Médecin et originaire de la ville de Zarka, en Jordanie, comme d’ailleurs Abou Moussab al-Zarkaoui, il avait été arrêté par les services de renseignements jordaniens il y a plus d’un an pour ses liens avec les réseaux islamistes. Convaincu de son « retournement », il avait ensuite recommandé à la CIA pour infiltrer al-Qaïda et approcher le numéro deux de cette organisation, à savoir l’égyptien Ayman al-Zawahiri.

Selon la chaîne américaine NBC, Balawi aurait contacté son officier traitant jordanien – également tué dans l’attentat – pour le prévenir qu’il devait voir les agents de la CIA pour leur communiquer des informations importantes concenrnant Zawahiri. C’est donc avec ce stratagème qu’il a pu déjouer toutes les mesures de sécurité et commettre son acte.

Cette attaque a été initialement revendiquée par les taliban avec un communiqué mis en ligne dès le lendemain et qui a désigné un certain Samiullah comme en étant  l’auteur. Finalement, la responsabilité de cet attentat reviendrait finalement à la branche afghane d’al-Qaïda. En effet, cette organisation a publié une revendication via un site Internet appartenant à la mouvance islamiste.

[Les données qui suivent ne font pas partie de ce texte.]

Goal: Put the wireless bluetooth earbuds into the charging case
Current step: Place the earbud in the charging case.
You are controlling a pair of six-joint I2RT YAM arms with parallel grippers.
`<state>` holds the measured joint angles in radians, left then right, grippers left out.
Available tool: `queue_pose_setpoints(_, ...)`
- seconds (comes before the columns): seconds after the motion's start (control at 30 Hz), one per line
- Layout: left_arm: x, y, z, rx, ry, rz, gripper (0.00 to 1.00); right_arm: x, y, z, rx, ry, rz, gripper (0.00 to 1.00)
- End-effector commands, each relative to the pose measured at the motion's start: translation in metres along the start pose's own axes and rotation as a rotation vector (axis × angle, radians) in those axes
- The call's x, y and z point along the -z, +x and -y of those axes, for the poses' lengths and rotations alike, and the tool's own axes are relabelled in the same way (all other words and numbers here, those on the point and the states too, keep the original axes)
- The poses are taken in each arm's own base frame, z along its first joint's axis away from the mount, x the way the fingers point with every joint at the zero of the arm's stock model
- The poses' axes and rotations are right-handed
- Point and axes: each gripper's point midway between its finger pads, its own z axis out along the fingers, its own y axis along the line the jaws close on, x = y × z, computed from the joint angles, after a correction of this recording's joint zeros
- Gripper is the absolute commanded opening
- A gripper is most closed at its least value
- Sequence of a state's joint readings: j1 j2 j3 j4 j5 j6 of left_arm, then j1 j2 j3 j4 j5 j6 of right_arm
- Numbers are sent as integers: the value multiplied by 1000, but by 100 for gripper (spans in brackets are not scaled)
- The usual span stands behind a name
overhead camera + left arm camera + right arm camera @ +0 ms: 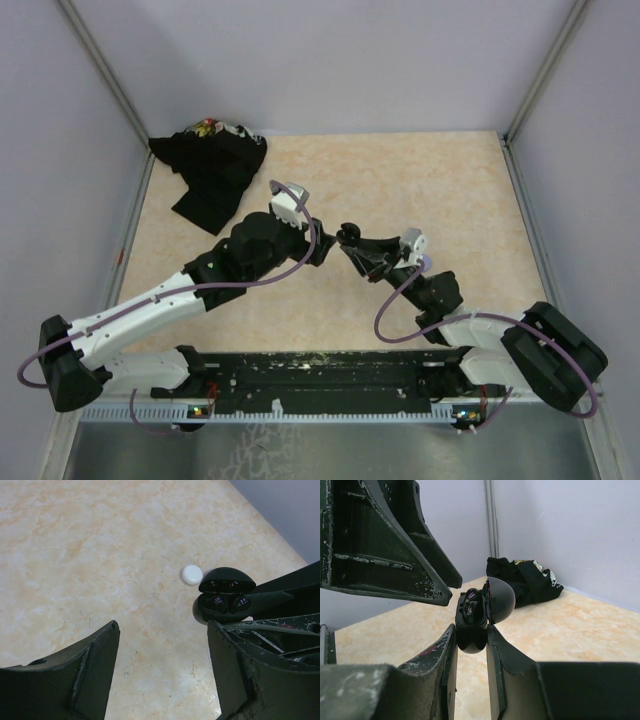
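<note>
Clamping the lower half of the glossy black oval charging case (472, 622), the right gripper (471, 634) is closed tight on it. The case lid stands hinged open, and dark glossy earbuds (216, 601) show in its two wells. A small white rounded earbud (192, 574) lies on the beige marbled tabletop (75, 555) just beside the case. The left gripper (162, 627) hangs near the case, jaws spread wide and holding nothing. A crumpled black cloth (525, 582) lies well beyond the case.

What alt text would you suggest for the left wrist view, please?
The right gripper holds an open black charging case with dark earbuds inside. A small white rounded piece lies on the beige table beside it, and the open left gripper frames the foreground.
</note>
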<state>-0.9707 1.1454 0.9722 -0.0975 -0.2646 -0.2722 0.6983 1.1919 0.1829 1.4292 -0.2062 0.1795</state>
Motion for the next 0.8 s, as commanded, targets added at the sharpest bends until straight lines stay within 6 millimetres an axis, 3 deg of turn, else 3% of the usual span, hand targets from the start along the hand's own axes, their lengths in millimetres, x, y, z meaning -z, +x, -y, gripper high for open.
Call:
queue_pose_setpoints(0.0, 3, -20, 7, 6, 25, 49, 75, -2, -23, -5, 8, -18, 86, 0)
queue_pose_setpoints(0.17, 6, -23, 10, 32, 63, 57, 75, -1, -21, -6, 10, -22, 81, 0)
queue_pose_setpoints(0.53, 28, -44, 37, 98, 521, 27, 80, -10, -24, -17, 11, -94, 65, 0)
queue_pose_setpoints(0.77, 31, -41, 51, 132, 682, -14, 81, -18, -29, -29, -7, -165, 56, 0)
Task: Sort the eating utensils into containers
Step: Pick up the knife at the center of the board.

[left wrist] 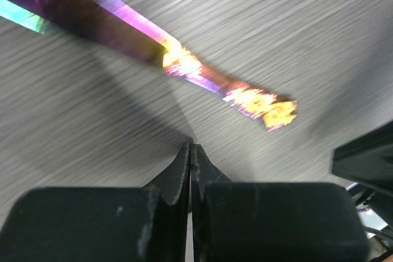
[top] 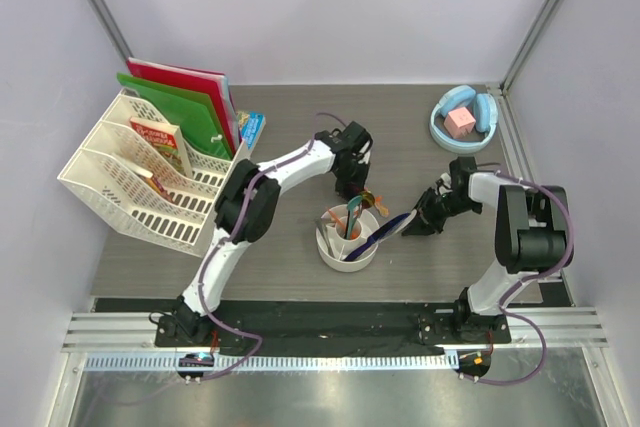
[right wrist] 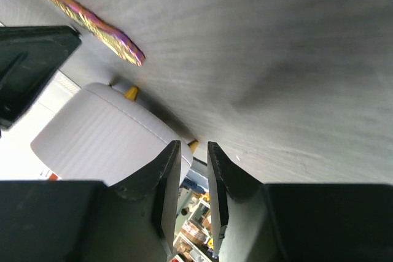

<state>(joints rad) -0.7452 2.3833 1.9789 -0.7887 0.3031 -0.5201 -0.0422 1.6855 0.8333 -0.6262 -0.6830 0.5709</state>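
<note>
The white round cup (top: 347, 247) stands mid-table with orange and teal utensils upright in it. A dark blue knife (top: 388, 230) leans from the cup's right rim out to my right gripper (top: 412, 225), which is shut on its outer end. In the right wrist view the knife (right wrist: 196, 188) shows as a shiny strip between the fingers (right wrist: 166, 176), with the cup (right wrist: 104, 133) just to the left. My left gripper (top: 350, 187) hovers behind the cup, shut and empty (left wrist: 191, 146). An iridescent piece (left wrist: 184, 65) lies flat on the table just ahead of it.
A large white lattice rack (top: 140, 172) with books and red and green folders (top: 190, 97) fills the back left. A light blue bowl (top: 440, 129) with a pink cube (top: 459, 123) sits at the back right. Grey walls close in on both sides.
</note>
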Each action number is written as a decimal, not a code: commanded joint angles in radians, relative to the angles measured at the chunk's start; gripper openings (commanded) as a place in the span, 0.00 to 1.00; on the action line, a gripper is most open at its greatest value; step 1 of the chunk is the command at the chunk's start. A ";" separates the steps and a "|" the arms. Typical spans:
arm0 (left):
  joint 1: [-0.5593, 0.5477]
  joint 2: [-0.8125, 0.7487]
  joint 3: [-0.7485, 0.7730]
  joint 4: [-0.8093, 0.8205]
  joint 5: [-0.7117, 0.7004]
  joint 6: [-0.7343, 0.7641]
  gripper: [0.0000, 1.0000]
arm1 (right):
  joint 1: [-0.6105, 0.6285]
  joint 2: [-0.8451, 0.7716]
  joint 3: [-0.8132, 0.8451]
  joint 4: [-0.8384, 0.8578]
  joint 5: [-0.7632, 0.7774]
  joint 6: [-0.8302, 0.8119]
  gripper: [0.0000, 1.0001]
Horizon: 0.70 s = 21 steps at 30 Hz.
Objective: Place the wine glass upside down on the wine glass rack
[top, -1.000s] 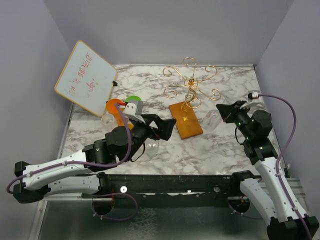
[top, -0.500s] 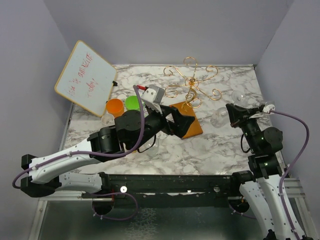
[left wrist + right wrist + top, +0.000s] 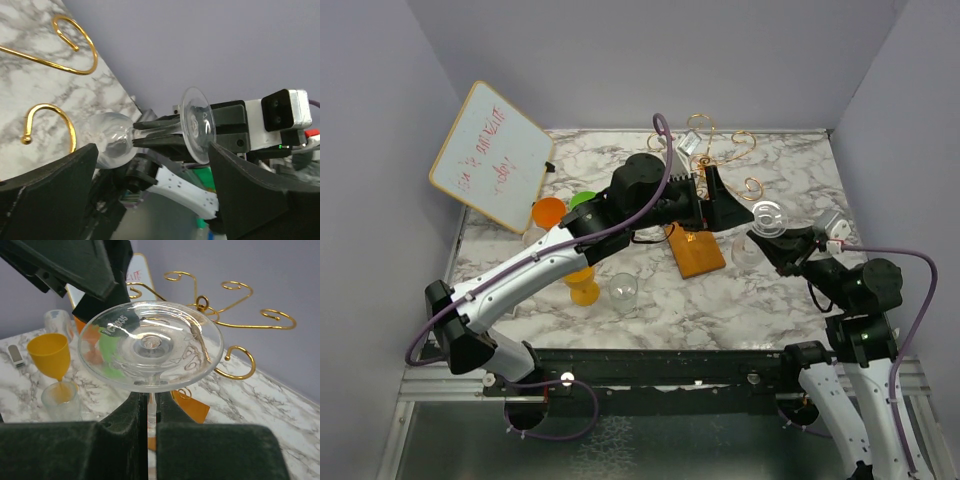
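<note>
Left arm (image 3: 570, 245) reached rack (image 3: 695, 258), right end effector (image 3: 148, 407) gripping wine glass (image 3: 150, 345)

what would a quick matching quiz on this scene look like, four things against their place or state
Things:
1. wine glass
2. yellow goblet
3. white board
4. left pincer

Place or state:
a. open, beside the gold curls of the rack
b. gripped by its stem in the right pincer
c. upright on the table
d. leaning at the far left, red writing on it

Pairs: 1-b, 2-c, 3-d, 4-a
</note>
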State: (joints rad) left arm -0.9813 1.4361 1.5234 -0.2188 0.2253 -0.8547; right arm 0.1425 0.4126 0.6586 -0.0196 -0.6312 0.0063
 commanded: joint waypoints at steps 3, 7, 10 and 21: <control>0.022 0.036 0.018 0.120 0.229 -0.205 0.76 | -0.001 0.024 0.067 -0.065 -0.188 -0.118 0.01; 0.026 0.074 0.021 0.153 0.294 -0.279 0.56 | -0.001 0.039 0.097 -0.110 -0.232 -0.154 0.01; 0.026 0.090 0.023 0.159 0.317 -0.301 0.42 | -0.001 0.048 0.100 -0.110 -0.239 -0.157 0.01; 0.034 0.050 -0.045 0.286 0.345 -0.422 0.00 | -0.001 -0.003 0.057 -0.059 -0.212 -0.073 0.30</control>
State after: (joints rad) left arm -0.9489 1.5265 1.5173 -0.0532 0.5194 -1.1763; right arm 0.1417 0.4492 0.7277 -0.1307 -0.8532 -0.1177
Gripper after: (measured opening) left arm 0.026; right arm 0.197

« Il (ndlr: Balawi) a déclenché sa ceinture d’explosifs, cachée des regards de ceyx qui ne croient pas à l’au-delà, lors d’une réunion d’hommes des renseignements américains et jordaniens » a affirmé Mustafa Abul-Yazid, le responsable d’al-Qaïda en Afghanistan. « Il a vengé nos principaux martyrs, et comme il l’a écrit dans son ultime testament, que Dieu ait pitié de lui, il a vengé le chef Baïtullah Mehsud et les chefs Abu Saleh al-Somali et Abdallah Said al-Libi et leurs frères » ajoute-t-il en faisant référence aux trois dirigeants islamistes (le premier ayant été le dirigeant du mouvement taleb pakistanais) tués lors de frappes aériennes réalisées par des drones américains au cours de ces derniers mois.